Прямая речь

Лариса Ермолаева
... а лето в 48-м стояло жаркое, девушки мои. Идем это мы с дойки - Анна, Нина-золовка, Клава Переулошная и я с ними. Навстречу Лизавета-почтальонка бежит, платок с головы уронила, глаза на баню... "Петровна! - кричит, - Петровна, письмо тебе!" Кому мне писать, думаю, четыре похоронки за иконами, одна, как палец... "Читай, - говорю, - Лиза, сама читай, я не могу, душу тянет чего-то..." Читает - "Здравствуйте, дорогая мама, Прасковья Петровна! С солдатским приветом к Вам Ваш сын Александр..." Тут я и обомлела, это Шурка мой, младший, в 44-м на войне убитый!
Ну, пошли мы это с бабами в Избу, стол собрали, сидим, ревем все, как коровы недоеные. У Анны - пятеро там осталось, Нина троих отдала, сам-то хоть без ноги, а домой вернулся, Клава двоих не дождалась... радость-то наша горькая слезами из нас выходит. Думали-гадали, откуда ж он, Шурка-то, объявился, в плену, может, был, или по заданию какому задержался, ничего не придумали...

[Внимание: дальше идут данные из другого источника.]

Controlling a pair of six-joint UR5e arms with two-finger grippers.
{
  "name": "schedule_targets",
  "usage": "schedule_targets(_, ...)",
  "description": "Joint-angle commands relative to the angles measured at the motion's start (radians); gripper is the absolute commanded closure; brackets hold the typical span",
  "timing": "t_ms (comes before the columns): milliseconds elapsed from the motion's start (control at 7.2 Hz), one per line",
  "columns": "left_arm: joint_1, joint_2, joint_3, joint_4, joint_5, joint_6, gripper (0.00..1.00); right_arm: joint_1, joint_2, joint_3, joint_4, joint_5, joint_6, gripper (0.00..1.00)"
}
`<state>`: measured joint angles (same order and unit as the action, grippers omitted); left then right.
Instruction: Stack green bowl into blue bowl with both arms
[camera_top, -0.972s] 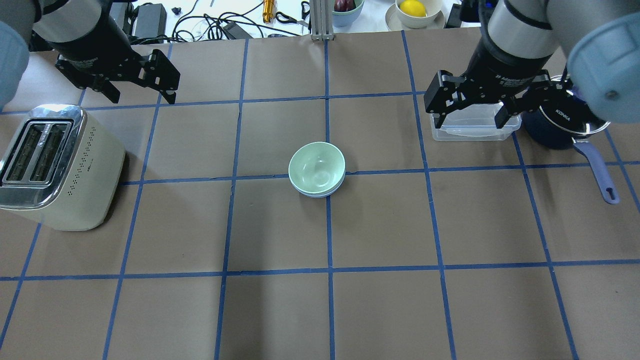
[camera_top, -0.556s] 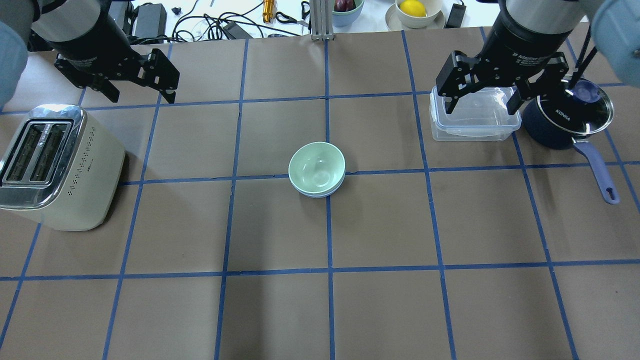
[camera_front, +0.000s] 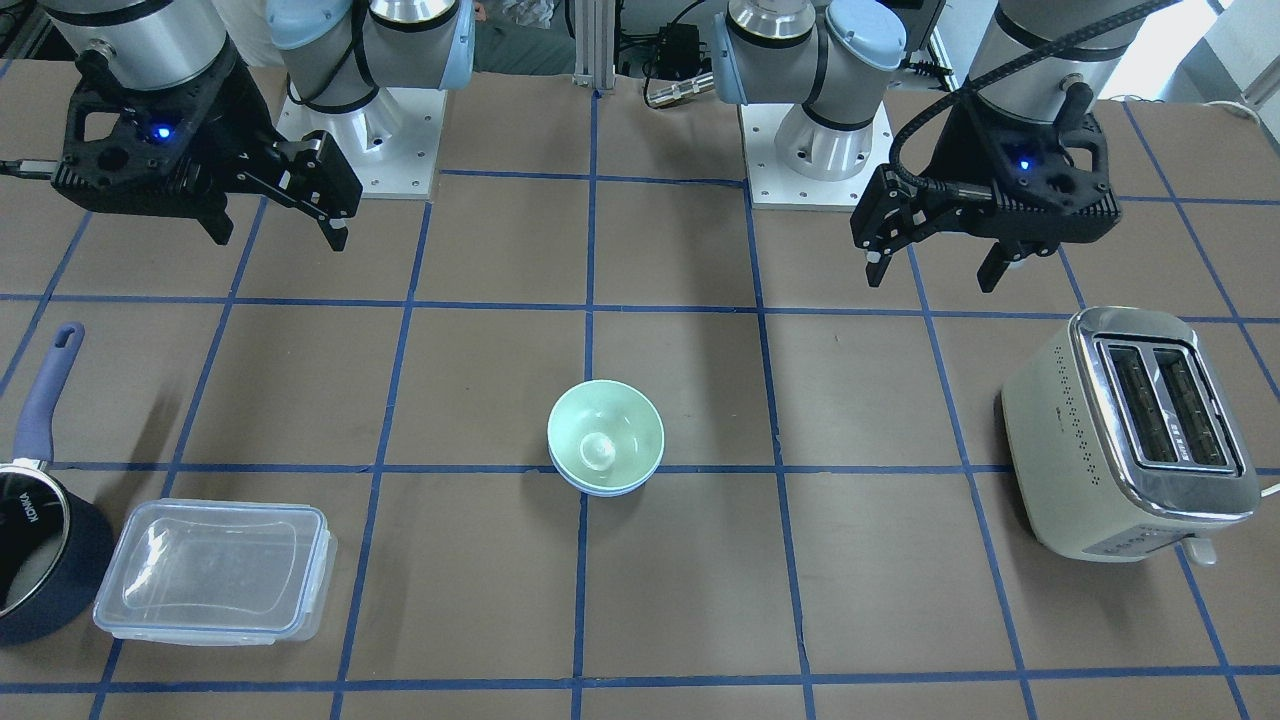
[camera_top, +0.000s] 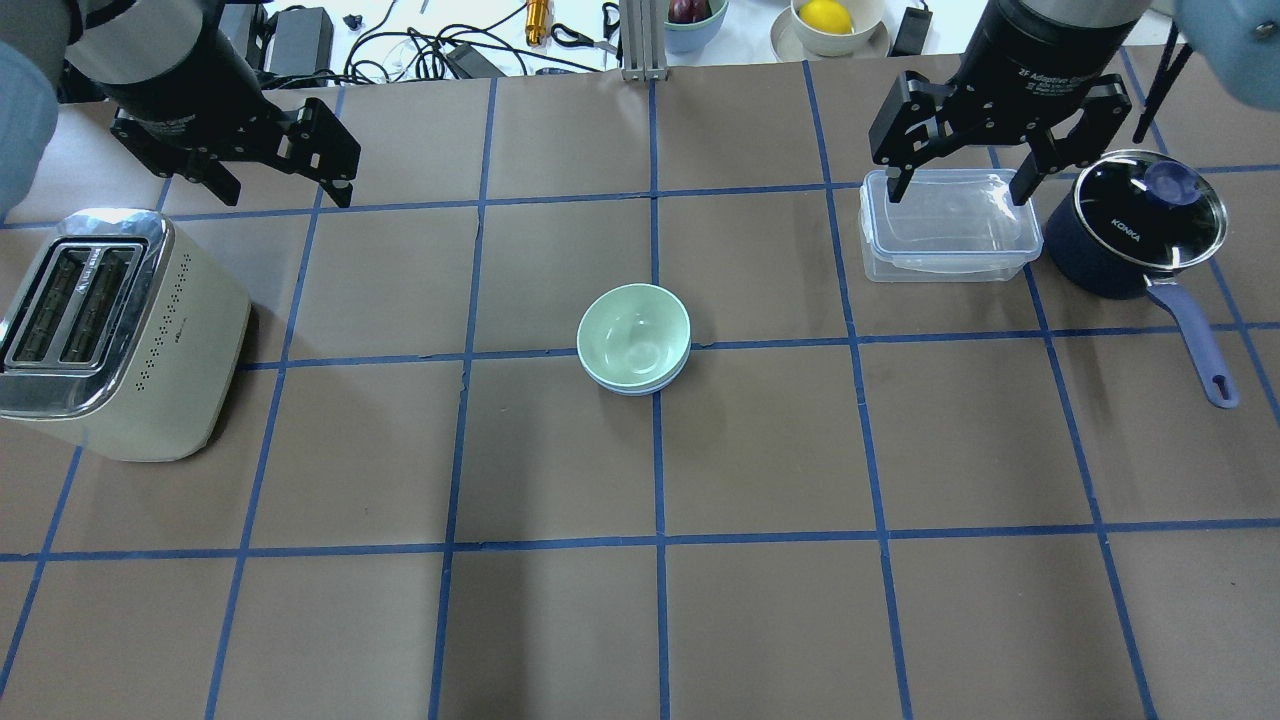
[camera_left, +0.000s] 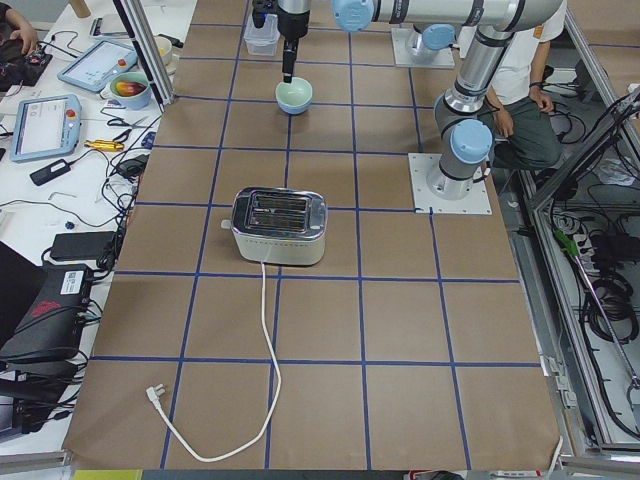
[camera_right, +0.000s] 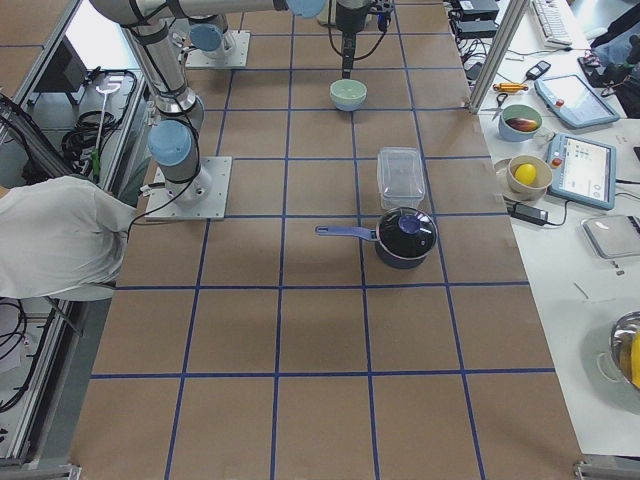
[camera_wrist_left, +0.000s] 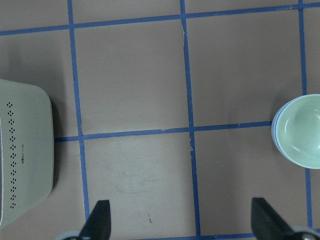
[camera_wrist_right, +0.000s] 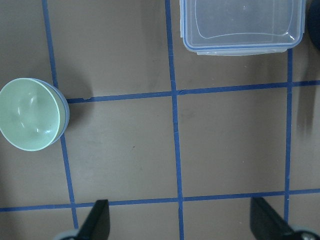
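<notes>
On the left gripper (camera_top: 288, 195) the black, blunt fingers (camera_wrist_left: 100, 220) are spread wide, w/ nothing held or touched. The same is seen on the right gripper (camera_top: 960, 195): fingers (camera_wrist_right: 97, 220) fully splayed, empty. The green bowl (camera_top: 634, 335), round, smooth, matte pale mint, is nested inside the blue bowl (camera_top: 640, 389), of which only a thin powder-blue rim is shown beneath. Both grippers are raised well apart from the green bowl, one to each side. A boxy cream toaster (camera_top: 120, 335) w/ chrome top is set well to the robot's left of the green bowl. A clear rectangular plastic container (camera_top: 950, 240) w/ rounded corners is set well to its right, and a navy saucepan (camera_top: 1110, 260) w/ glass lid sits beyond that. The table (camera_top: 760, 450) is covered in brown paper w/ a blue tape grid.
</notes>
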<state>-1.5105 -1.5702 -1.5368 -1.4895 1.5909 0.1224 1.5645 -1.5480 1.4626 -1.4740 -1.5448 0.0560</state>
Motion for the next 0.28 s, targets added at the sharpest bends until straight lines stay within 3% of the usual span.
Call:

Проводила я баб, легла, а сна ни в одном глазу. Приедет он, одежду какую-никакую на себе привезет, до зимы хватит, а дальше?... А встретить, а стол накрыть-посидеть, чтоб как у людей... А наливать, что ты ему станешь, думаю. Весной, как Указ вышел, все избы обошли председатель с участковым, аппараты, у кого нашли, забрали, самогон тоже. А чтоб гнать, так теперь за это - тюрьма. Ну, поревела опять же, да и уснула.
И снится мне, девушки мои, сон.
Иду бы это я дальней дорогой, что за логом. Иду, а дорога вроде и не наша становится, и поворачиваем мы с ней не в ту сторону, и деревни не видать, чужое поле. Дорога круче, в гору забирает, а на пригорке - дом. Добрый дом, руками сделанный, крестовой, окошки высокие, железная крыша, все по уму, хозяин ставил, видно. Палисадничек прошла, во двор иду. Крыльцо высокое, на крыльце - Сталин. В усах, в галифе, в сапогах начищенных, красивый, как картина! Тут я в ноги-то ему и пала. Пала, лежу, головы поднять не смею. Что это, думаю, ты затеяла, дурная голова ногам покоя не дает, куда это ты, Петровна, пришла? Ну, не все же мне лежать, девушки мои. Голову-то я подымаю, а он сверху смотрит, усы страшные, а глаз добрый - смеется. Тут уж я осмелела немножко, говорю, дозвольте, Иёсиф Виссарионыч, Вам со мною побеседовать. Женщина, говорю, я неученая, нигде не бывала, ничего не видала, кроме деревни Кусьмень Тогучинского района Новосибирской области, откуда я и родом. Мужа моего, Семена Ивановича, в сорок первом году убило на фронте. Старшего, Васеньку, в 43-м. Второго, Гришу, - через полгода вслед за отцом. А младшенькому только в 44-м восемнадцать исполнилось, проводила я его воевать, а через два месяца похоронка - геройски, пишут, погиб. Только живой он, Шурка-то, живой! - ошиблась похоронка! Письмо прислал - ждите домой, дорогая мама. Встречать надо солдата. А у меня, Вы не поверите, бутылки белого нету на стол поставить. Нехорошо это, парень смерть прошел, как же не выпить ему с людьми. Дозвольте, говорю, Иёсиф Виссарионыч, самогоночки мне выгнать по такому исключительному случаю. А он, девушки мои, посмотрел так строго сверху, усмехнулся, пальцем погрозил, да и говорит - "Только раз!"
Проснулась я и пошла бражку ставить.
Опять иду с дойки, только уж одна, задержалась. Участковый наш, Ваня-Ваня, - навстречу. Что, говорит, Петровна, слышал, радость у тебя, сынок твой смерть обманул, выходит? Отвечаю, радость, Иван Иваныч, такая радость только раз в жизни и бывает. Живой мой Шурка, домой едет! Ты уж, говорю, как хочешь суди, а я бражку завела, аппарат из голбца достала, мне сам Сталин разрешил. А он, девушки мои, трусоватый был, в детстве перышка боялся, да и нездоровый с рожденья, так и звали всю жизнь - Ваня-Ваня. Аж побледнел с лица, как услышал! Что ты, говорит, мелешь, Петровна, что ты несешь, дикая дивизия, услышит кто... И - бежать от меня в проулок, а я вслед кричу: "Разрешил Сталин, не сойти мне с этого места, вот как тебя видела, разрешил! Только раз!"
Вот и весь сказ, девушки мои, хоть я и темная, и неученая, а Сталина повидала, с тем и умру.